News

  • Climate Card Sales Hit 1 Million With More Than 0.5 Million Weekday Users
    등록일 2024-04-11 글쓴이 seoulsolution
    On Fri, Apr. 5, the Climate Card surpassed the 1 million sales milestone, only 70 days after its launch on Sat, Jan. 27, 2024. Over 50 citizens per day are estimated to use the Climate Cards on public transport (subways and buses) on weekdays. Moving forward, Seoul will expand its services to be applied on credit and debit cards, discounts for cultural facilities, and a short-term pass for tourists.
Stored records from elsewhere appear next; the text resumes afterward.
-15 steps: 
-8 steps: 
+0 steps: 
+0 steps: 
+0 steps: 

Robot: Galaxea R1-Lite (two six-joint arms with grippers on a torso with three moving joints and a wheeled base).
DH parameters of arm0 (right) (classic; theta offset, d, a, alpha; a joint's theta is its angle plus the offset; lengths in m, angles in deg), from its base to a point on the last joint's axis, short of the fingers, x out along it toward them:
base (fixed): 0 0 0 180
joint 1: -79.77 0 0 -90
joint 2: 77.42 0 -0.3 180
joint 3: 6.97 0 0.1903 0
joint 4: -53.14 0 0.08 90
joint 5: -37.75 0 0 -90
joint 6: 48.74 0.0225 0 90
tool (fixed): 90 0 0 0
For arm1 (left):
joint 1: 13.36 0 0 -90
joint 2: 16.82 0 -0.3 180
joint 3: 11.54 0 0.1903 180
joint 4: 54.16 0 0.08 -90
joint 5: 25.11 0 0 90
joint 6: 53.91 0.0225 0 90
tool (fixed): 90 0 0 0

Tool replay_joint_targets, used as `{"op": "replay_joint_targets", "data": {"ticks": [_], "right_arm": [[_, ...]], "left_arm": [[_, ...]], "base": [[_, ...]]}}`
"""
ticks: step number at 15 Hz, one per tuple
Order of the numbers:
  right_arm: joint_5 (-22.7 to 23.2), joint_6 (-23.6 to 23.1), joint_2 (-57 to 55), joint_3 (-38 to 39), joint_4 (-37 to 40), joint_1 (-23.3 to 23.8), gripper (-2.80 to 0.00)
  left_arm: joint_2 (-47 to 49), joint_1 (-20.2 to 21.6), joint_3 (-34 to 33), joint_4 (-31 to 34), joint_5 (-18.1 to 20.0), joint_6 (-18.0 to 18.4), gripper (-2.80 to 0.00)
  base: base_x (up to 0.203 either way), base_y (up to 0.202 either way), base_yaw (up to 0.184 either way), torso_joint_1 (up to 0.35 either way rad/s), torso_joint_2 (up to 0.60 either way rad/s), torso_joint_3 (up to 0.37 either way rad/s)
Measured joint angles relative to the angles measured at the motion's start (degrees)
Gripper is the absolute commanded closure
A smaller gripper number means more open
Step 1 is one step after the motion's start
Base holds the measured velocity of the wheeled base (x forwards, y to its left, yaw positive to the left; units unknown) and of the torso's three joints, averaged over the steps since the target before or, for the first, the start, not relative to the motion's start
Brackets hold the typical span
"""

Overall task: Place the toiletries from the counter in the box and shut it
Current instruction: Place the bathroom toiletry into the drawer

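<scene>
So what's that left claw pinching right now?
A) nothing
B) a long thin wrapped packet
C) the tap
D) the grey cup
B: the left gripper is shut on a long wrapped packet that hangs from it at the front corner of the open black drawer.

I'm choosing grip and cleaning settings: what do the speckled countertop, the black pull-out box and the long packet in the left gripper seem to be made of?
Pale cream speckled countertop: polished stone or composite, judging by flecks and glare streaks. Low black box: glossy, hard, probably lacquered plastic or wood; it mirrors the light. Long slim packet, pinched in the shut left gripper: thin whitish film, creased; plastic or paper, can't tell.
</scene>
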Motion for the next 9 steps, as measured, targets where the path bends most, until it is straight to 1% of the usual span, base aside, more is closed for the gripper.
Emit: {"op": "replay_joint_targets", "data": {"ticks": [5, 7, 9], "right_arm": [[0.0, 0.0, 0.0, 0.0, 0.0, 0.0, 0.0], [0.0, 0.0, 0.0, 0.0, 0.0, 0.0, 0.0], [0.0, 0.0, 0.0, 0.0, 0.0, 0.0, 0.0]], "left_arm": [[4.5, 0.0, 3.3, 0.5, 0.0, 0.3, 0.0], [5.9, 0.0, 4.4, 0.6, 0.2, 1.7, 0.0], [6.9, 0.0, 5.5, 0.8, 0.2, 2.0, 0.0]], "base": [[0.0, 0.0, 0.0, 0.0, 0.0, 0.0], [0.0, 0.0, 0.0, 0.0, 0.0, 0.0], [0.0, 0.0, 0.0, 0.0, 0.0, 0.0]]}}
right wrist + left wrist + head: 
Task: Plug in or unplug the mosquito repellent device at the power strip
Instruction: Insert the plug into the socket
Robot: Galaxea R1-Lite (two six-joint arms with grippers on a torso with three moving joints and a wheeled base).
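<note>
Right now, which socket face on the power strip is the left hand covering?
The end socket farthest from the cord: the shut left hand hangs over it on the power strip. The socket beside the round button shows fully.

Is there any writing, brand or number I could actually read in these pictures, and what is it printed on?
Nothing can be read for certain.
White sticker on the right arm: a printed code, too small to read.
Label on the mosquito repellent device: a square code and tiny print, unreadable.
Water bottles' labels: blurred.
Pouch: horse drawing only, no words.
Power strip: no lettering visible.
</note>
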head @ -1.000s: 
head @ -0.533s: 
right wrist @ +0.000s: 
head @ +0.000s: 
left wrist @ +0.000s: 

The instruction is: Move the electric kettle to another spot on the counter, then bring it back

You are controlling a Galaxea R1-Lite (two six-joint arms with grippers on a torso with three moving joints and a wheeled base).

The Seoul Metropolitan Government (SMG) announced that the Climate Card sales exceeded the 1 million mark on Apr. 5, only 70 days after its release on Jan. 27. As of Fri, Apr. 5 at 4 PM, the card sales totaled approximately 1.008 million with 493,000 mobile cards and 515,000 physical cards. The daily number of subway and bus passengers using the Climate Card is also on the rise. On Apr. 2, the initial goal of 500,000 was exceeded, and it is growing in popularity. According to the city government, the expansion of customized services positively impacted the attraction of new users, including the latest discount for 19 to 34-year-olds from Feb. 26 (KRW 7,000) and the inclusion of Gimpo Goldline in services from Mar. 30. The SMG plans to uphold its innovation efforts to improve citizens’ satisfaction with the Climate Card. The card will be available in late April for credit and debit cards. Furthermore, discounted admission to cultural and park facilities, such as the Seoul Grand Park, will be offered in the first half of the year, and a short-term pass for tourists in July.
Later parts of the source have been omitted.